Uthman akan menjadi dokter medis, bergabung dengan Masyarakat Bulan Sabit Merah Turki selama Perang Balkan, tetapi kemudian kembali ke Hindia Belanda dan tinggal di Depok, dekat Batavia.

Muhammad kemudian menjadi insinyur pertambangan dan Hashim seorang ahli pertanian. Muhammad tinggal dan meninggal di Indonesia, sementara Hashim akhirnya tinggal di Istanbul dengan istri Turki-nya setelah sempat membuka perkebunan karet dan perusahaan di Hindia Belanda selama beberapa tahun.
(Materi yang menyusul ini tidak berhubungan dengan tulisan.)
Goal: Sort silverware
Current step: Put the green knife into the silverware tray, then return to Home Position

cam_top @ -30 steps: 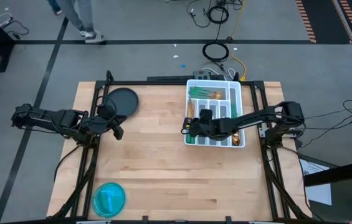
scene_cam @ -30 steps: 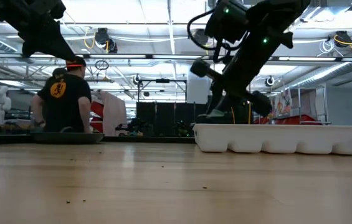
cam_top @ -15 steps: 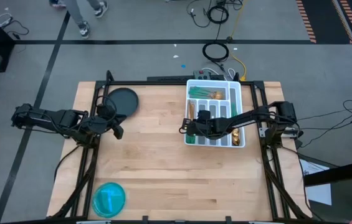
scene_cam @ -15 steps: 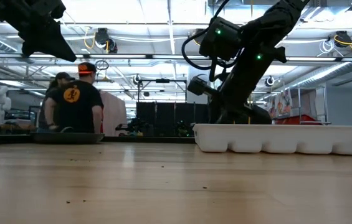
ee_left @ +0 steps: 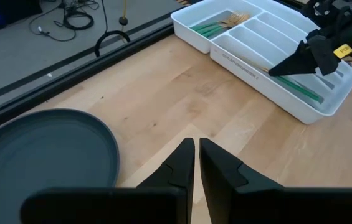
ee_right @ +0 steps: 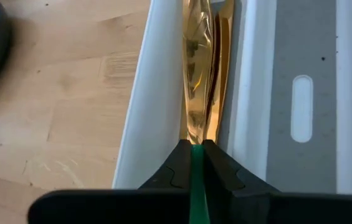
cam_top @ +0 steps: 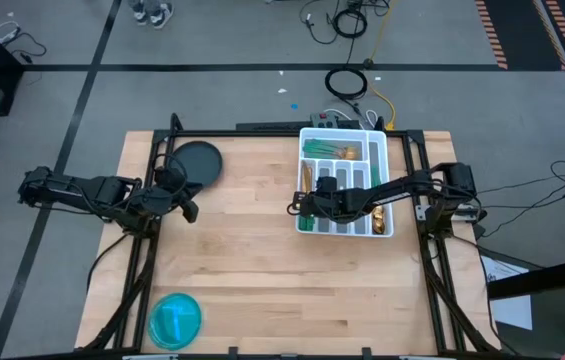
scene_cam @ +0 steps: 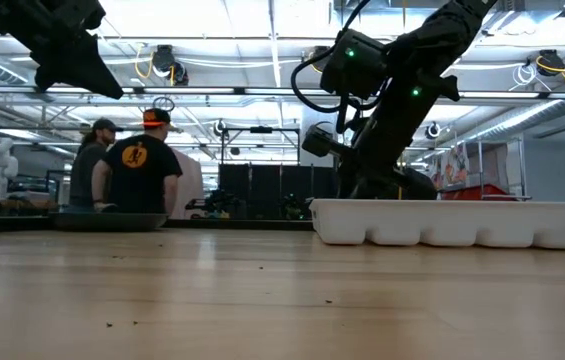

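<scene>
1. Right gripper (ee_right: 192, 155) low in the white tray's (cam_top: 386, 150) outermost slot, at nine o'clock of the tray, jaws pinched on the teal handle of a gold knife (ee_right: 195, 87).
2. Left gripper (ee_left: 194, 163) shut, holding nothing, hovering beside dark plate (ee_left: 45, 152) at ten o'clock.
3. More silverware (cam_top: 334, 151) in the tray's twelve-o'clock compartment.

Silverware (cam_top: 334, 151) in tray (cam_top: 382, 140); plate (cam_top: 198, 163) well left.
</scene>
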You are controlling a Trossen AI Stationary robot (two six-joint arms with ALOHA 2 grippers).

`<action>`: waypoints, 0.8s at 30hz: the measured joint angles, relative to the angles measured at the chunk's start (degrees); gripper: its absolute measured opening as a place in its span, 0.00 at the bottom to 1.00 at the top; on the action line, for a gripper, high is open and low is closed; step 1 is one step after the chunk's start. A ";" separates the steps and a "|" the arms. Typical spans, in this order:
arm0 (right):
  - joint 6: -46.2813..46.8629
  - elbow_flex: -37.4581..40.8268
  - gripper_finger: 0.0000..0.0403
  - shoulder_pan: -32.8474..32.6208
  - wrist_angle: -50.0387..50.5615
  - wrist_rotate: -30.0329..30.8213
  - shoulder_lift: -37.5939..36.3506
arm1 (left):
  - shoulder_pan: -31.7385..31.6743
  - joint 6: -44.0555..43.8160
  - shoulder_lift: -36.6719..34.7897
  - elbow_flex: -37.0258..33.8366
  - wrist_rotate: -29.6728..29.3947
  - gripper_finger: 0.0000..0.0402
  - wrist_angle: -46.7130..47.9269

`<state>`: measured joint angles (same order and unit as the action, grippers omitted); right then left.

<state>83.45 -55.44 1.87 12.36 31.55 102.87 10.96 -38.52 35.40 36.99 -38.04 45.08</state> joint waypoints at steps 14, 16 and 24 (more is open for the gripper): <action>-0.37 0.00 0.20 0.11 -0.17 -0.07 -0.07 | 0.00 -0.11 0.00 0.00 0.00 0.08 -0.02; -1.02 0.02 0.21 0.07 -0.22 -0.24 -0.11 | 0.00 -0.11 0.00 0.00 0.00 0.08 -0.09; -26.15 -1.58 0.21 -4.44 -3.68 -1.22 -9.17 | 0.00 0.51 0.00 0.00 3.08 0.08 -6.60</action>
<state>57.31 -57.02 -2.57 8.68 30.33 93.70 10.96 -38.02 35.40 36.99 -34.96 38.48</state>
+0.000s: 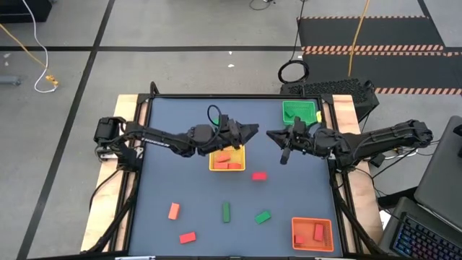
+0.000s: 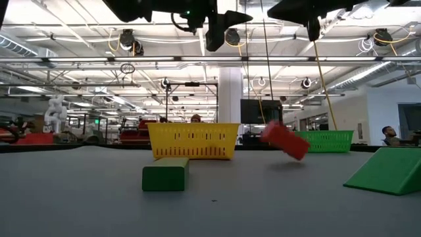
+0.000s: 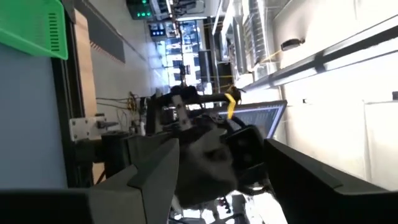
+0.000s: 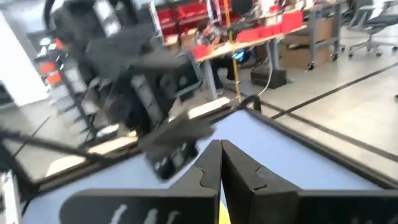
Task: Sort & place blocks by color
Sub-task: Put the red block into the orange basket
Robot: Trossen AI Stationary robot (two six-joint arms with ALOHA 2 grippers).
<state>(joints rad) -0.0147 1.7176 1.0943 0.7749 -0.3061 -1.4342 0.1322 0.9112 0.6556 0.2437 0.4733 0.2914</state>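
Red, orange-red and green blocks lie loose on the dark table [image 1: 166, 173]: one red block [image 1: 259, 175] just beside the yellow tray [image 1: 214, 165], two green ones [image 1: 226, 211] nearer the front. We judge them light, rigid and smooth, so we should pinch each across its short sides. The green tray [image 1: 289, 108] and orange tray [image 1: 296, 242] stand apart. The left gripper [image 1: 249, 131] hovers above the yellow tray; we cannot tell its fingers. The right gripper [image 1: 274, 136] hangs opposite, fingers closed on nothing.
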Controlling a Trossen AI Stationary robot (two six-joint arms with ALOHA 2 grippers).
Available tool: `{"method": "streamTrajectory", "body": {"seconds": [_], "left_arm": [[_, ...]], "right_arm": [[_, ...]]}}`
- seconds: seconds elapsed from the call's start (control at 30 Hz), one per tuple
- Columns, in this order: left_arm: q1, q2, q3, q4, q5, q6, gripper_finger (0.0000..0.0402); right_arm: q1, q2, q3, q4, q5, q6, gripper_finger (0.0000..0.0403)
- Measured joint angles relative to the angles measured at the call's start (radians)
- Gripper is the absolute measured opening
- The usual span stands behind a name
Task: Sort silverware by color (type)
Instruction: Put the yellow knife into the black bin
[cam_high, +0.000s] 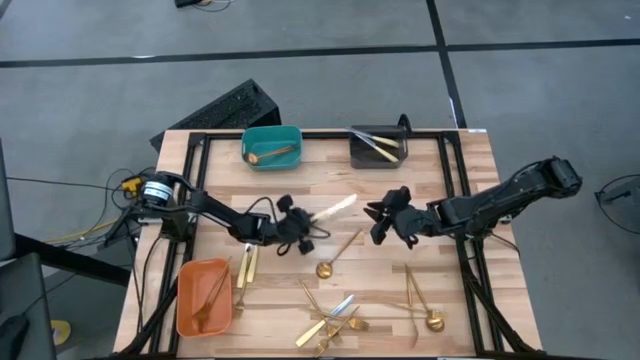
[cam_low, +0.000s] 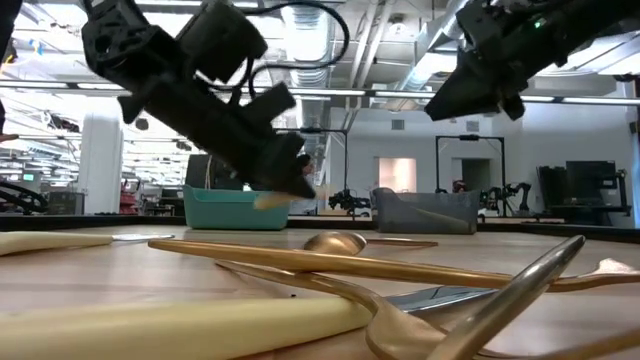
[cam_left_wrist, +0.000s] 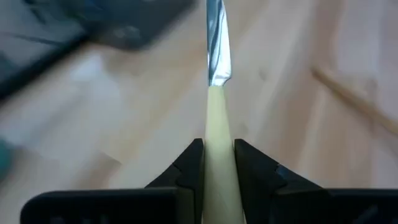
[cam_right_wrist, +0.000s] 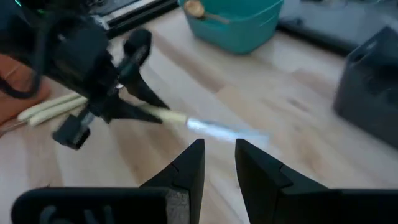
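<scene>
From my console, left to right: orange bin (cam_high: 203, 297) at the near left, teal bin (cam_high: 271, 146) and grey bin (cam_high: 378, 146) at the far edge. Left gripper (cam_high: 305, 228) clamps a cream-handled knife (cam_high: 335, 208) between its fingers, blade pointing forward. Right gripper (cam_high: 377, 220) faces it nearby, jaws slightly parted, holding nothing. Gold silverware (cam_high: 330, 320) lies scattered near me.
</scene>
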Motion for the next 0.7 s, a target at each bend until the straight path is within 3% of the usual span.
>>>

Putra lain dari Abdullah ibn Alawi al-Attas, Ismail, tidak dikirim ke Istanbul oleh ayahnya, tetapi langsung ke Eropa dari Mesir. 

Saudara dari Abdullah ibn Alawi al-Attas, Umar, sedang belajar di Mekteb-i Sultani (Galatasaray) pada tahun 1901. Pada Juli 1906, ia telah meninggalkan Sultani dan berniat melanjutkan ke sekolah komersial di Eropa atau di Hindia Belanda.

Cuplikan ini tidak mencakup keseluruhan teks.